Work task>
Search the listing below for the word "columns", and copy every line in which it turns up.

Information provided>
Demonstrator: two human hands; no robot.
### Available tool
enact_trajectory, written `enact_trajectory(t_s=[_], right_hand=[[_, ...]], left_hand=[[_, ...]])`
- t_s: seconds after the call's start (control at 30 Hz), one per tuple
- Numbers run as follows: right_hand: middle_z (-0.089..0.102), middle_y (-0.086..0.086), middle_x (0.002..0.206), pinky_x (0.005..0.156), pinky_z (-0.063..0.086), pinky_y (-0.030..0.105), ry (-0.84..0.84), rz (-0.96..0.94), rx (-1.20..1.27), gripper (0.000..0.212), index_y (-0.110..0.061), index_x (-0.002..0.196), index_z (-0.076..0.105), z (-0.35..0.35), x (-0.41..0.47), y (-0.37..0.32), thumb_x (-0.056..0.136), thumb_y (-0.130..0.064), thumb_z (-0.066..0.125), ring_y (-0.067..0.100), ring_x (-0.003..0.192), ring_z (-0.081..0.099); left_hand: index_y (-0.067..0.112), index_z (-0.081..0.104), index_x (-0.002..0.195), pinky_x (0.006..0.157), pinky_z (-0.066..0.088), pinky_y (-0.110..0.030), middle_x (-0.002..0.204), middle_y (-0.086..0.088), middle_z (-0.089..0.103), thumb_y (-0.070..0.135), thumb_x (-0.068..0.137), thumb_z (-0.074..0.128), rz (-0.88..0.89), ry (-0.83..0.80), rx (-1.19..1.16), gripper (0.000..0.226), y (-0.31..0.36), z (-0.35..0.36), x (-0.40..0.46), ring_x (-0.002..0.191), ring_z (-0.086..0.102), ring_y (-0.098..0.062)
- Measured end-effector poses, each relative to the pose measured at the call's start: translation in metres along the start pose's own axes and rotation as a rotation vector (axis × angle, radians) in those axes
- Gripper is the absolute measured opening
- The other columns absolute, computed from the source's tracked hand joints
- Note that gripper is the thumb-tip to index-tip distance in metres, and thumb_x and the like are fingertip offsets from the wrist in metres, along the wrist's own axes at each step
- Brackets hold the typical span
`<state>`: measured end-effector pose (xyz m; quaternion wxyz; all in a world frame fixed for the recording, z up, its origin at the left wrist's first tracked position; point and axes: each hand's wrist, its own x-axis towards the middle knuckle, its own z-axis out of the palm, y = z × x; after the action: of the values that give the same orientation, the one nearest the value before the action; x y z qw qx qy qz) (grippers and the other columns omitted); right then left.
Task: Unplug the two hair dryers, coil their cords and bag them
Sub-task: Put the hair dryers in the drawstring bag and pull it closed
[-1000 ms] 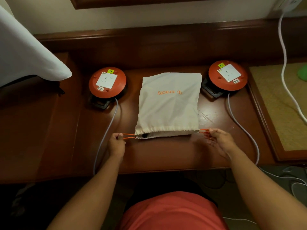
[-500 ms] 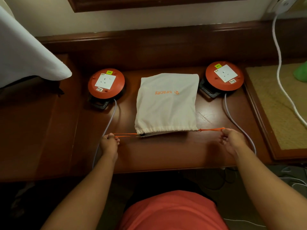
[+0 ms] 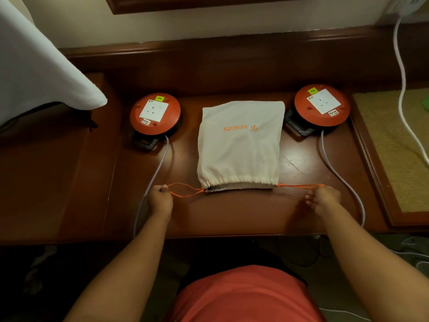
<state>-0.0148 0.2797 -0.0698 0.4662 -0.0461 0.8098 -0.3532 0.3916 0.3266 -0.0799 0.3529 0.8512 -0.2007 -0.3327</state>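
Hair dryers themselves do not show to us; what we see is the cream drawstring bag [image 3: 240, 145] lying flat on the wooden counter [image 3: 232, 212], its gathered mouth turned toward the front edge and nearly drawn closed, so we cannot tell what is inside. Our left hand [image 3: 160, 201] is curled into a fist, pinching the orange drawstring loop [image 3: 185, 190] that comes out of the bag's left side; the loop runs from the fist to the mouth with a little slack. Our right hand [image 3: 325, 201] pinches the right drawstring [image 3: 300, 186] between curled fingers, and that cord is stretched straight and taut from the bag's right corner. Both hands sit close to the counter's front edge, one on each side of the bag. Farther out, toward the back edge, an orange extension reel [image 3: 155, 113] with a white socket stands left of the bag, and a second orange reel [image 3: 322, 105] stands right of it, just beside the bag's far corner. A grey cable [image 3: 153, 180] runs from each reel to the front edge and drops over it, the left one passing just beside our left hand. A white cloth [image 3: 34, 66] hangs over the counter's left end, and a white cord [image 3: 401, 89] trails down from the wall at the right.
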Motion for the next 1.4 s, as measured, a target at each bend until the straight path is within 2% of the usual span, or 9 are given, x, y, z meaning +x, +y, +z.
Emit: enact_trajectory(t_s=[0.1,0.2,0.33,0.53,0.73,0.97,1.17,1.3,1.4], right_hand=[[0.054,0.016,0.112,0.077,0.048,0.037,0.014,-0.173,-0.333,0.041,-0.009,0.123,0.048,-0.004,-0.009,0.002,0.083,-0.002,0.045,0.03,0.097,0.054],[0.027,0.013,0.152,0.114,0.024,0.044,0.036,-0.492,-0.636,0.064,-0.014,0.145,0.034,0.001,-0.021,0.005,0.085,-0.001,0.049,0.031,0.14,0.024],[0.05,0.012,0.139,0.104,0.042,0.05,-0.203,-0.697,-0.771,0.044,-0.013,0.134,0.051,0.022,-0.012,0.014,0.091,-0.015,0.048,0.031,0.127,0.046],[0.067,0.012,0.087,0.073,0.051,0.038,-0.291,-0.594,-0.946,0.02,-0.01,0.094,0.07,0.035,-0.001,0.018,0.091,-0.016,0.051,0.031,0.079,0.06],[0.063,0.015,0.076,0.064,0.041,0.03,-0.248,-0.589,-0.856,0.02,-0.001,0.081,0.068,0.029,0.0,0.02,0.093,-0.013,0.057,0.028,0.074,0.055],[0.057,0.008,0.066,0.059,0.043,0.028,-0.237,-0.614,-0.843,0.024,-0.014,0.072,0.063,0.016,0.001,0.003,0.086,0.0,0.049,0.027,0.062,0.055],[0.067,0.011,0.087,0.074,0.051,0.033,-0.129,-0.589,-0.936,0.024,-0.02,0.07,0.063,0.005,0.002,0.0,0.082,-0.003,0.052,0.033,0.082,0.061],[0.066,0.011,0.108,0.084,0.046,0.036,-0.085,-0.564,-1.118,0.021,-0.023,0.093,0.069,0.012,-0.006,0.0,0.085,-0.013,0.052,0.033,0.097,0.059],[0.057,0.015,0.126,0.095,0.043,0.042,-0.113,-0.766,-1.187,0.036,-0.014,0.12,0.061,0.028,-0.015,-0.001,0.085,-0.013,0.053,0.035,0.119,0.049]], left_hand=[[0.0,0.051,0.129,0.101,0.037,-0.041,0.131,-0.025,0.05,0.012,0.093,0.054,0.146,0.038,0.363,0.039,0.004,0.001,-0.01,0.122,0.047,-0.039],[0.004,0.039,0.143,0.109,0.025,-0.044,0.144,-0.02,0.039,0.012,0.091,0.055,0.402,0.024,0.578,0.055,0.01,0.008,-0.028,0.133,0.032,-0.038],[0.006,0.047,0.138,0.108,0.029,-0.039,0.141,-0.016,0.046,0.009,0.093,0.052,0.588,-0.21,0.616,0.046,0.011,0.028,-0.032,0.132,0.036,-0.034],[0.015,0.067,0.099,0.081,0.046,-0.033,0.099,-0.011,0.067,0.013,0.091,0.056,0.372,-0.52,0.604,0.014,0.01,0.036,-0.02,0.093,0.059,-0.028],[0.014,0.061,0.074,0.057,0.033,-0.03,0.059,-0.001,0.051,0.011,0.091,0.058,0.407,-0.493,0.541,0.018,0.01,0.029,-0.017,0.064,0.05,-0.023],[0.012,0.063,0.073,0.061,0.034,-0.029,0.073,-0.014,0.064,0.006,0.087,0.061,0.441,-0.323,0.553,0.016,0.009,0.006,-0.005,0.073,0.058,-0.029],[0.011,0.063,0.074,0.064,0.041,-0.032,0.078,-0.017,0.066,0.008,0.089,0.059,0.397,-0.241,0.59,0.016,0.004,-0.004,-0.008,0.079,0.061,-0.033],[0.003,0.069,0.092,0.086,0.042,-0.038,0.102,-0.023,0.064,0.008,0.088,0.057,0.467,-0.205,0.684,0.014,0.0,0.002,-0.015,0.101,0.058,-0.039],[0.005,0.053,0.132,0.108,0.028,-0.041,0.139,-0.02,0.044,0.021,0.088,0.059,0.613,-0.212,0.889,0.047,0.0,0.012,-0.023,0.135,0.031,-0.037]])
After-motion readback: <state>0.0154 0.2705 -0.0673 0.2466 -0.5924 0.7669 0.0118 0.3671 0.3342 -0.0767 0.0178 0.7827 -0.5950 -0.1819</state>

Exercise output>
- The other columns absolute, computed from the source's tracked hand joints
`<state>`: measured end-effector pose (xyz m; quaternion wxyz; all in a world frame fixed for the recording, z up, its origin at the left wrist's first tracked position; point and axes: each hand's wrist, its own x-axis towards the middle knuckle, its own z-axis out of the palm, y = z × x; after the action: of the values that give the same orientation, the one nearest the value before the action; x y z qw qx qy qz) (grippers and the other columns omitted); right then left.

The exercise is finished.